> WHAT IS NEEDED: In the answer, transcribe exactly the lines from the beginning of the material through the line holding "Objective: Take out", and skip every picture.

> DATA BLOCK:

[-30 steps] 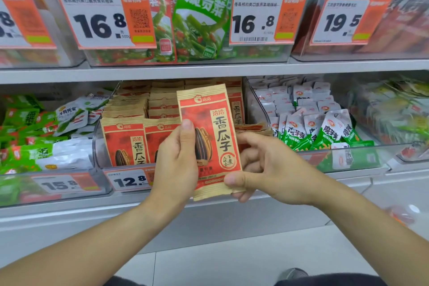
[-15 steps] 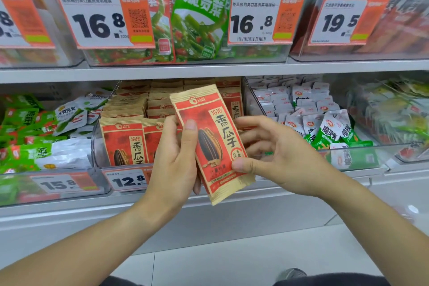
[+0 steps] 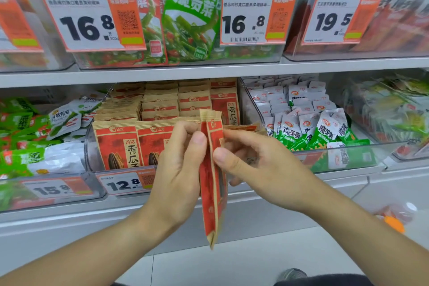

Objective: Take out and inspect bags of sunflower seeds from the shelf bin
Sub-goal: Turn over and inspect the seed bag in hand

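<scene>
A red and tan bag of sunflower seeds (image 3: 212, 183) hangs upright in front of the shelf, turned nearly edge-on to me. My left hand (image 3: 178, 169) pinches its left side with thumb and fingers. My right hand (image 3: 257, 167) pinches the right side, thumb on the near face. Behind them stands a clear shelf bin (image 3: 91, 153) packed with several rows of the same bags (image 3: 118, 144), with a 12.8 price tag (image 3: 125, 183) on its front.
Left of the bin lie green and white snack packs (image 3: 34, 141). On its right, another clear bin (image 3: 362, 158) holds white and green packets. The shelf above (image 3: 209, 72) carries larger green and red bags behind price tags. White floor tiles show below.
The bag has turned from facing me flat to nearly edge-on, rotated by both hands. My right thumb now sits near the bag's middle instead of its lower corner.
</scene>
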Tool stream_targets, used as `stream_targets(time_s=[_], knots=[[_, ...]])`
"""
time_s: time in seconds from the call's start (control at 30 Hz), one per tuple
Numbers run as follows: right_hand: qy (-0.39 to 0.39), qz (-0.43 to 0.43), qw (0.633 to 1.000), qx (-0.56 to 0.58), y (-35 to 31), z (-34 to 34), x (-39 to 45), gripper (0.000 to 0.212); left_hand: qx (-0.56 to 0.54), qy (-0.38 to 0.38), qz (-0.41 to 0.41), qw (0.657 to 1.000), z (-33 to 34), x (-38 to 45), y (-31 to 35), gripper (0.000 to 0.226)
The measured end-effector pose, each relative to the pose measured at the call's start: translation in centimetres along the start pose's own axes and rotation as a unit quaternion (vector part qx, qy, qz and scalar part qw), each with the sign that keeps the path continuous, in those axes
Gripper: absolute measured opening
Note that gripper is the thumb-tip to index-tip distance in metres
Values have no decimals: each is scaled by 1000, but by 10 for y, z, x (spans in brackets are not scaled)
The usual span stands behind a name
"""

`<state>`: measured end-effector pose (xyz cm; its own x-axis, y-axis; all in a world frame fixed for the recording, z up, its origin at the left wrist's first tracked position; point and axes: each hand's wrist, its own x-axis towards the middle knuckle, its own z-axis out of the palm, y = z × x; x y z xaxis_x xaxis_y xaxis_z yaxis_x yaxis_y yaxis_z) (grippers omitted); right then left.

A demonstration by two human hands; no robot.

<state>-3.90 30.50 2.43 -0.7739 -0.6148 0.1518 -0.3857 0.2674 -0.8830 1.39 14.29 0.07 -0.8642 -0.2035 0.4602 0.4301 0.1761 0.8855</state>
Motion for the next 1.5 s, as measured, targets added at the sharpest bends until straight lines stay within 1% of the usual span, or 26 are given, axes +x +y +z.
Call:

> EXPECTED OUTPUT:
[-30 steps] 
[-15 steps] 
[+0 steps] 

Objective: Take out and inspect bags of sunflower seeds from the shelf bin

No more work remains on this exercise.